A balanced plate usually needs more than protein. Pair Brazil nuts with a fiber source, a carbohydrate source if you train or need energy, and enough fat to make the meal satisfying. For lower-calorie meals, keep sauces light and increase vegetables. For higher-calorie meals, add rice, pasta, potatoes, bread, oats, beans, dairy, nuts, seeds, avocado, or oil depending on the type of food and your goal.

If the meal is meant to be repeated, write down the exact version that worked: the grams of Brazil nuts, the cooking method, the sides, and the sauce. That gives you a reusable meal template instead of a one-time estimate, and it makes future protein targets easier to hit without redoing the math every day.

Tracking Tips

  • Weigh Brazil nuts because individual nuts vary in size.
  • Use small portions because Brazil nuts are selenium-rich and calorie-dense.
  • Track salted, roasted, chocolate-covered, and mixed-nut products by the package label.
  • Do not use Brazil nuts as the main way to hit a large protein target.

Compare Similar Protein Foods

Related Calculators and Guides

Common Questions

How much protein is in 28 g of Brazil nuts?

A 28 g serving, about 1 oz, has about 4.0 g protein and roughly 185 calories. The exact number of nuts varies by size, so weighing is more accurate than counting.

How much protein is in 100 g of Brazil nuts?

Brazil nuts have about 14.3 g protein per 100 g. They are still calorie-dense, so 100 g is a large portion for most snack plans.

Are Brazil nuts a complete protein?

Brazil nuts are best treated as a partial plant protein.
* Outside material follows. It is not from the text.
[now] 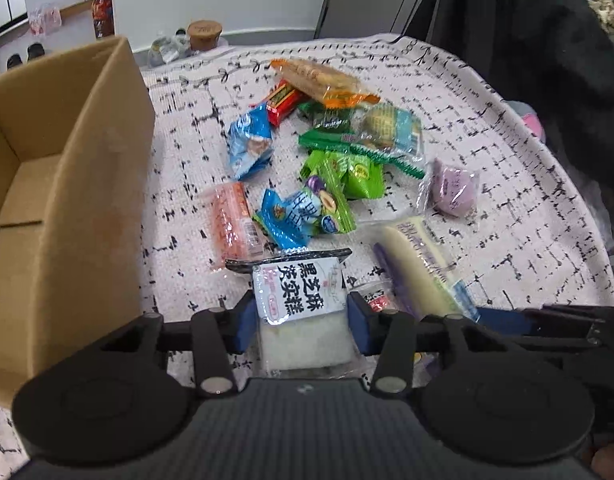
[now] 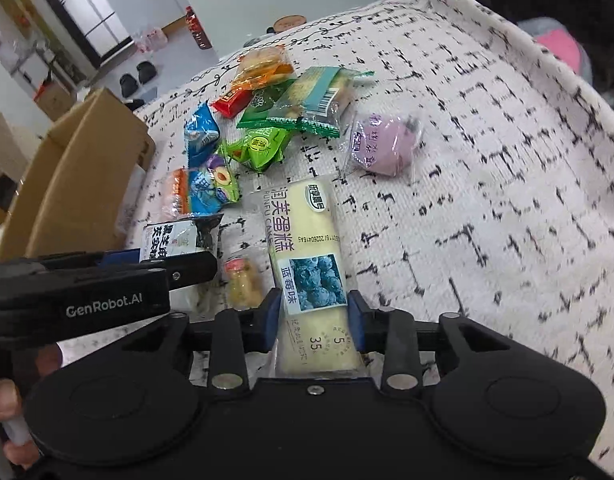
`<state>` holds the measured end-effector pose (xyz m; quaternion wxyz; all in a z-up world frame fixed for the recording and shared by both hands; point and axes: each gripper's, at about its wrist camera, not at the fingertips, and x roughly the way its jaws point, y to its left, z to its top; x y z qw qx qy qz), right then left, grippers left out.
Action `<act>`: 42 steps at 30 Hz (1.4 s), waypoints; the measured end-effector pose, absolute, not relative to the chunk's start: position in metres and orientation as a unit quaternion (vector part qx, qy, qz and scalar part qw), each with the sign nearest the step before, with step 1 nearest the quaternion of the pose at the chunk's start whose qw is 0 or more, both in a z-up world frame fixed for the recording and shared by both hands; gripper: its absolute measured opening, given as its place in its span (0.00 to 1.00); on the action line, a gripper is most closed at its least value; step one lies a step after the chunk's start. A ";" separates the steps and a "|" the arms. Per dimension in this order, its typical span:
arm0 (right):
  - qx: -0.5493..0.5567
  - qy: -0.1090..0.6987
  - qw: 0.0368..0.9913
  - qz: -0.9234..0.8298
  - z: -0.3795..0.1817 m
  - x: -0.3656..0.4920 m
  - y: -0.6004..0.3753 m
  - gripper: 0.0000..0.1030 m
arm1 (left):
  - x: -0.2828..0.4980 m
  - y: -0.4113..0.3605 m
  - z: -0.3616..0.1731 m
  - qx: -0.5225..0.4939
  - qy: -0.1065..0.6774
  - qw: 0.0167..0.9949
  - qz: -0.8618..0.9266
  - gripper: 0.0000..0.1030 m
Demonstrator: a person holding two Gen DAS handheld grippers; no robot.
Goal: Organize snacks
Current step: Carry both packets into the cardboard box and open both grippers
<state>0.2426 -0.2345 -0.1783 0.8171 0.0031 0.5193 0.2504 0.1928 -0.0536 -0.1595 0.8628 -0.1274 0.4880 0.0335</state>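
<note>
Through the left wrist view I have the left gripper [image 1: 303, 316] clamped on a white cake packet [image 1: 297, 308] at six o'clock, the open cardboard box [image 1: 87, 152] at nine o'clock – the packet looks light, soft and crinkly, so I judge a grip across its middle safest, not on the slippery film edges. In the right wrist view my right gripper [image 2: 315, 320] pinches the near end of a long yellow cake bar [image 2: 307, 248] at six o'clock – spongy and easily squashed, I reckon, and likely to droop, so I'd rather hold nearer its centre.
</note>
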 end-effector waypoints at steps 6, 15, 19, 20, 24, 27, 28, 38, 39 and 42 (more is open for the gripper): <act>0.043 0.505 0.827 0.242 -0.164 0.229 -0.245 0.31 | 0.185 -0.049 -0.139 -0.132 0.464 0.876 0.021 0.45; 0.071 0.464 0.850 0.237 -0.130 0.220 -0.249 0.30 | 0.174 -0.038 -0.106 -0.142 0.429 0.892 0.007 0.44; 0.081 0.453 0.853 0.246 -0.119 0.216 -0.241 0.30 | 0.167 -0.029 -0.096 -0.149 0.417 0.897 0.009 0.44; 0.081 0.451 0.853 0.249 -0.117 0.215 -0.238 0.30 | 0.166 -0.026 -0.094 -0.152 0.415 0.897 0.010 0.44; 0.084 0.447 0.852 0.259 -0.112 0.212 -0.221 0.30 | 0.158 -0.013 -0.084 -0.159 0.403 0.901 0.015 0.45; 0.083 0.441 0.851 0.272 -0.107 0.209 -0.207 0.30 | 0.152 -0.002 -0.077 -0.163 0.396 0.903 0.020 0.45; 0.085 0.439 0.851 0.277 -0.105 0.208 -0.202 0.30 | 0.149 0.004 -0.075 -0.163 0.394 0.904 0.024 0.45; 0.090 0.417 0.845 0.322 -0.089 0.206 -0.150 0.30 | 0.132 0.066 -0.068 -0.179 0.386 0.901 0.082 0.45; 0.089 0.416 0.844 0.326 -0.088 0.205 -0.145 0.30 | 0.131 0.072 -0.069 -0.179 0.386 0.900 0.089 0.45; 0.091 0.414 0.841 0.335 -0.087 0.205 -0.131 0.30 | 0.128 0.087 -0.071 -0.182 0.390 0.897 0.104 0.45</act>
They add useful protein, fats, and minerals, but protein quality improves when your day also includes legumes, soy foods, grains, seeds, dairy, eggs, fish, meat, or protein powder depending on your diet.

Are Brazil nuts good for weight loss?

They can fit weight loss in small measured portions, but they are calorie-dense. Use them as a topping or snack add-on rather than a large protein serving.

Why are Brazil nut portions usually small?

Brazil nuts are selenium-rich and calorie-dense, so small portions are typical. If you use selenium supplements or need medical nutrition guidance, follow clinician advice.

Sources reviewed

Disclaimer: Nutrition values are representative estimates based on USDA FoodData Central entries and common serving sizes. Actual values vary by brand, cut, cooking method, draining, and added ingredients.